◆ **Your objective**:
Needed from the data below: every line from the one with "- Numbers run" up to and including the one with "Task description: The", repeated exactly and with nothing else.
━━━━
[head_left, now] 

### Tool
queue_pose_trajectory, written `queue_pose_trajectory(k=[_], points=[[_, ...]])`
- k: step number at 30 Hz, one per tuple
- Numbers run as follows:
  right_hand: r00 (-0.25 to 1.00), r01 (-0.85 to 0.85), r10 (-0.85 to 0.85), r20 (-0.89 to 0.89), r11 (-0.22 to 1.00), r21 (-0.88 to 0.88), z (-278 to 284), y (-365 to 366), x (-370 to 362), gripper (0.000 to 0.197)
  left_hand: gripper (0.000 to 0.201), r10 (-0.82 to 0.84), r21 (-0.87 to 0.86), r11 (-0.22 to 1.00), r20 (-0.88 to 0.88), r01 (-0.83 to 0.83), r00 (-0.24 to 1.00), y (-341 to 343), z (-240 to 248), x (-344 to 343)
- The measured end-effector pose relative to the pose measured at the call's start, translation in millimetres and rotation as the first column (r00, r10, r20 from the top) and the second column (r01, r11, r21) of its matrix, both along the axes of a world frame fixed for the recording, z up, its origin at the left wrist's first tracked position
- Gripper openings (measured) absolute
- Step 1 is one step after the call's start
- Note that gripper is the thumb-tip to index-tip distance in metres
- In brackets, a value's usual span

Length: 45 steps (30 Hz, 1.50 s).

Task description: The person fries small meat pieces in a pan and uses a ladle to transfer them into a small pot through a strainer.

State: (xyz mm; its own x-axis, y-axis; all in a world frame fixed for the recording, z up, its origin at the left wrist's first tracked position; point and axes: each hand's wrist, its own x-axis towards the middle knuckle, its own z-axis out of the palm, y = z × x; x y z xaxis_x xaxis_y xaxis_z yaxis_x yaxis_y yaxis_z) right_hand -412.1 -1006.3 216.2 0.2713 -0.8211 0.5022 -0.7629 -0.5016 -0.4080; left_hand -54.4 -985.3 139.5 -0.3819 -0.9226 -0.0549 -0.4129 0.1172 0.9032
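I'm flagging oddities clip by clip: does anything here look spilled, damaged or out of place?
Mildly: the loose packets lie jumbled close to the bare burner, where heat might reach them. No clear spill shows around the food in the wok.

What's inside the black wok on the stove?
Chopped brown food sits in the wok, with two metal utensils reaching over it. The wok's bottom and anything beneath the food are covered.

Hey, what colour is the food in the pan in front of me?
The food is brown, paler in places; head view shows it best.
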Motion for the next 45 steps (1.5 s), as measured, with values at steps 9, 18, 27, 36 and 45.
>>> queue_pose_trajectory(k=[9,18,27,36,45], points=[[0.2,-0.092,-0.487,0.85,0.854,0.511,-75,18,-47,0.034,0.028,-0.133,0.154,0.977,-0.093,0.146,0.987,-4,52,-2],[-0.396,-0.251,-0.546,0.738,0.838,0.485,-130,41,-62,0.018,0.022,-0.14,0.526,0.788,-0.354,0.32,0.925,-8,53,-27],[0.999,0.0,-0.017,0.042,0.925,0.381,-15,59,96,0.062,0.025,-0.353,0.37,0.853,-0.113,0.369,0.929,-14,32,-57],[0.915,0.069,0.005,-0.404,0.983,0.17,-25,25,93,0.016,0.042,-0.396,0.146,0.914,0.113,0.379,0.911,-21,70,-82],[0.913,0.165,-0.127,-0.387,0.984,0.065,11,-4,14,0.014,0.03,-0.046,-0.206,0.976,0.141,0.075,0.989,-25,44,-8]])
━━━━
◆ **Response to the task**:
- Numbers run as follows:
  right_hand: r00 (-0.25 to 1.00), r01 (-0.85 to 0.85), r10 (-0.85 to 0.85), r20 (-0.89 to 0.89), r11 (-0.22 to 1.00), r21 (-0.88 to 0.88), z (-278 to 284), y (-365 to 366), x (-370 to 362), gripper (0.000 to 0.197)
  left_hand: gripper (0.000 to 0.201), r10 (-0.82 to 0.84), r21 (-0.87 to 0.86), r11 (-0.22 to 1.00), r20 (-0.88 to 0.88), r01 (-0.83 to 0.83), r00 (-0.24 to 1.00), y (-341 to 343), z (-240 to 248), x (-344 to 343)
- The measured end-effector pose relative to the pose measured at the call's start, translation in millimetres and rotation as the first column (r00, r10, r20 from the top) and the second column (r01, r11, r21) of its matrix, both along the axes of a world frame fixed for the recording, z up, its origin at the left wrist's first tracked position
- Gripper openings (measured) absolute
- Step 1 is one step after the call's start
- Note that gripper is the thumb-tip to index-tip distance in metres
- In brackets, a value's usual span

Length: 45 steps (30 Hz, 1.50 s).

Task description: The person fries small meat pieces in a pan and uses a ladle to transfer them into a small pot through a strainer.

The output given here is complete.